Entre 31, selon le ministère de l'Education, et 40, selon l'UNEF, des 84 universités françaises étaiet touchées à la mi-journée par le mouvement contre le Contrat première embauche (CPE). Vingt universités sont "partiellement perturbées à des degrés très divers" par la lutte anti CPE jeudi, et onze autres sont en grève", a indiqué le ministère de l'Education nationale. L'UNEF recensait pour sa part "40 universités en grève".
Ces mobilisations peuvent prendre des formes diverses, avec des grèves sans cours, des barrages filtrants ne laissant passer que les étudiants en Capes et agrégation, ou encore des blocages empêchant l'accès au cours, entraînant souvent des querelles entre étudiants. Ainsi, à Paris VIII à Saint-Denis (Seine-Saint-Denis), selon l'administration, l'entrée principale est bloquée, les étudiants désirant aller en cours doivent passer par le parking. A Nanterre (Paris X) un blocage était mis en place avec des heurts entre grévistes et non grévistes. A la Sorbonne, dans le quartier latin, les cours dans les amphis étaient annulés tandis que les TD (Travaux dirigés) ont repris "normalement", selon le rectorat. Une centaine d'étudiants ont par ailleurs passé la nuit dans un amphithéâtre.

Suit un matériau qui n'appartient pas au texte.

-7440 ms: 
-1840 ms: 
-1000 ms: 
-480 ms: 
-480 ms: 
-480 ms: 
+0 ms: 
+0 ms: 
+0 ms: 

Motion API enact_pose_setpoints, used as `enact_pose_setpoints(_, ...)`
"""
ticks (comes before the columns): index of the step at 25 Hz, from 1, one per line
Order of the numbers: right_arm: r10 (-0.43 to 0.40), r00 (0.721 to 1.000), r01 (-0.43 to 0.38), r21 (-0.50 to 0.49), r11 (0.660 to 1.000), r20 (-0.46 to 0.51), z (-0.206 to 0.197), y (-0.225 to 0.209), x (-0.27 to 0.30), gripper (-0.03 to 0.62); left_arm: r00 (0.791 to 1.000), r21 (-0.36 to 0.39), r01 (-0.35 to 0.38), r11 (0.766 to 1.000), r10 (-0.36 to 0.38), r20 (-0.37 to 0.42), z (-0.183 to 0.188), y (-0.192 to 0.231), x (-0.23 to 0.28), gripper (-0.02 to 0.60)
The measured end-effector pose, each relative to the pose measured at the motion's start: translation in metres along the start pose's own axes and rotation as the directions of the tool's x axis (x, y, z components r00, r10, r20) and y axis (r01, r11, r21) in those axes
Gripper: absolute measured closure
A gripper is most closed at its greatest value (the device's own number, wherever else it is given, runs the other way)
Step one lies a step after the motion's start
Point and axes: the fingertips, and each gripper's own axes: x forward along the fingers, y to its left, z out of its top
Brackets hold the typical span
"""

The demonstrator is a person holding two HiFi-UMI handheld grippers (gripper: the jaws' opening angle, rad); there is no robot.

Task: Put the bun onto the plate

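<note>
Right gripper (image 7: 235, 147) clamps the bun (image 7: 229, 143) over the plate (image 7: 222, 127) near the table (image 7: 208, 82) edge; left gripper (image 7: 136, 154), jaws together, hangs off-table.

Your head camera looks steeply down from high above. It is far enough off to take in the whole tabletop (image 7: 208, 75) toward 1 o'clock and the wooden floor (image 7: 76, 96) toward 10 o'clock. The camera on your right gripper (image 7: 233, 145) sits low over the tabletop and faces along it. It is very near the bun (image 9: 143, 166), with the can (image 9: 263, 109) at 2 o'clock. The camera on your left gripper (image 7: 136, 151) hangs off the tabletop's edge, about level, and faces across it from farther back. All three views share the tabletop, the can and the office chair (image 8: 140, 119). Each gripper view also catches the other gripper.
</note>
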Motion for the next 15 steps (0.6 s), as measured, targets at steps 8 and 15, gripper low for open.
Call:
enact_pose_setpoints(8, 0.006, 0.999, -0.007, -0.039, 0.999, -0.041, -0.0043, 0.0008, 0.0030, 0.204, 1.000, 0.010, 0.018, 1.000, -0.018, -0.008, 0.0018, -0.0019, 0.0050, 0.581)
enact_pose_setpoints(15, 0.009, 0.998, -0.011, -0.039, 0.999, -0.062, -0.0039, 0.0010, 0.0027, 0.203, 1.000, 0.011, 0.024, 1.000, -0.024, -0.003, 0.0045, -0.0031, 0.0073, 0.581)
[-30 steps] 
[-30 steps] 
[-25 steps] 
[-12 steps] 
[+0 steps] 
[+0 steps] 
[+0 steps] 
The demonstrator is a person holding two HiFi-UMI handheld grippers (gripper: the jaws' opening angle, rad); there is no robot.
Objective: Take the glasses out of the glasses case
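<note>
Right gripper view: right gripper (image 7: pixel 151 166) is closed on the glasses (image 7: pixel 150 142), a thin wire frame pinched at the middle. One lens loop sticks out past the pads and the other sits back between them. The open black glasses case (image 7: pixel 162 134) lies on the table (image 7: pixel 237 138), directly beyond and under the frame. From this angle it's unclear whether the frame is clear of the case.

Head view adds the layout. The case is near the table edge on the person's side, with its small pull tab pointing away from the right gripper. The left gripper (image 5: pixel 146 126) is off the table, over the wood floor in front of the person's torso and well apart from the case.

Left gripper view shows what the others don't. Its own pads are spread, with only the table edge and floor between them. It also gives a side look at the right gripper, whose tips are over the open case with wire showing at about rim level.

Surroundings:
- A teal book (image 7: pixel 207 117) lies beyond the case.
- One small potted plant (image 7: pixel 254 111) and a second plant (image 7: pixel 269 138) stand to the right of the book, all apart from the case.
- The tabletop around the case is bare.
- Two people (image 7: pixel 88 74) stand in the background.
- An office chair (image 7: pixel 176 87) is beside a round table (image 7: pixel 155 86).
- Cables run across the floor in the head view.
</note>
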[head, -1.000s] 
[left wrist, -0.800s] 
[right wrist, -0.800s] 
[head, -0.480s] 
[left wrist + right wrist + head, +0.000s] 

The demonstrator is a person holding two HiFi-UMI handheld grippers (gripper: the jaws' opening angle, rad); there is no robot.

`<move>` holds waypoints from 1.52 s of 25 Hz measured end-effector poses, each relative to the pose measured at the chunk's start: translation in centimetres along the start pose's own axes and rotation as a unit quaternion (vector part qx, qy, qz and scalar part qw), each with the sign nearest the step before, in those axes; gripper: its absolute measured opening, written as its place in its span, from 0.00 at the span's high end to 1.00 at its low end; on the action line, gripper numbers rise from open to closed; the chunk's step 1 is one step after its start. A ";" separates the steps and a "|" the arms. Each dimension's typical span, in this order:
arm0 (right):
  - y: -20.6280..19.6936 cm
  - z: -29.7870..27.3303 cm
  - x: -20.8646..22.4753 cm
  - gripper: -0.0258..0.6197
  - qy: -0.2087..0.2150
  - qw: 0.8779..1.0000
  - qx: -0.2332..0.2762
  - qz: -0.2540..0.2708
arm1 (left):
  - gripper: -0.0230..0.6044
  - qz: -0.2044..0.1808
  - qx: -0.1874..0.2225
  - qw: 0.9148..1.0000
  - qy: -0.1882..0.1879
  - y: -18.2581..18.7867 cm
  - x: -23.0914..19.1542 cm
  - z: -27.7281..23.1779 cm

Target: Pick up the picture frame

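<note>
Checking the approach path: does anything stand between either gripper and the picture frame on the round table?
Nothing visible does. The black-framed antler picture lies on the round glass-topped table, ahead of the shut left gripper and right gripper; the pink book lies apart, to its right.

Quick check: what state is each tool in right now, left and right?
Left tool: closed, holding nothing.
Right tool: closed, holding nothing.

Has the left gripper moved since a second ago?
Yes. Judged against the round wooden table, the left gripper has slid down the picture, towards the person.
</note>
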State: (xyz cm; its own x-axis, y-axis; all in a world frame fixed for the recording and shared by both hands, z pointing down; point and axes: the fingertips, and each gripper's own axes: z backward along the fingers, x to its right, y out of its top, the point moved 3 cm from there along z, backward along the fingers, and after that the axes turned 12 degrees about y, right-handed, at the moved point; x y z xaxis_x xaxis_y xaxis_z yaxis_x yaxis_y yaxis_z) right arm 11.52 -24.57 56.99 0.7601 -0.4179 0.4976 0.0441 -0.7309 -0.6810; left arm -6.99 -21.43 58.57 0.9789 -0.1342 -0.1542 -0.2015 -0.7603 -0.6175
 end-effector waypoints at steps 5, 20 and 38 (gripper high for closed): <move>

Forte mobilisation à Toulouse
En province, selon l'Unef, l'université de Clermont-Ferrand (Puy-de-Dôme) a rejoint la grève jeudi matin lors d'une AG. Le mouvement étudiant prenait aussi de l'ampleur dans le Nord, avec la mobilisation de Lille II droit, de l'IEP de Lille et du campus d'Amiens. Les autres facultés sont entièrement bloquées (Lille I et Lille III, les premières à s'être mobilisées), ou partiellement quand elles sont éclatées en plusieurs pôles. A l'université d'Artois, le pôle d'Arras (lettres et sciences humaines) est bloqué depuis mercredi. Les étudiants se réunissaient en AG dans la matinée pour tenter de démarrer un mouvement dans les trois autres pôles (Béthune, Douai et Lens). En Bretagne, l'université Rennes II est bloquée jusqu'à lundi, après un vote à main levée contesté par certains étudiants lors d'une assemblée générale. Celle du Mans (Sarthe) est également bloquée et à Lannion (Côtes-d'Armor) les étudiants de l'IUT ont reconduit le blocage.
La fac de Toulouse-Le Mirail, toujours très mobilisée, restait bloquée. Concernant l'université d'Aix-Marseille I, la direction a indiqué qu'aucun cours n'avait lieu jeudi sur les deux sites d'Aix-en-Provence (17.500 inscrits) et Marseille (5.000 inscrits) en raison d'une "situation fortement perturbée". Seules les préparations aux concours étaient assurées. A Grenoble, selon un recensement de l'AFP, deux universités, Stendhal (6.500 étudiants) et Pierre Mendès France (19.000 étudiants), étaient totalement bloquées jeudi matin ainsi que les accès de certains bâtiments de l'université Joseph Fourrier (18.000 étudiants). Un peu partout ailleurs en France, des assemblées générales étaient prévues dans l'après-midi pour décider des suites à donner au mouvement.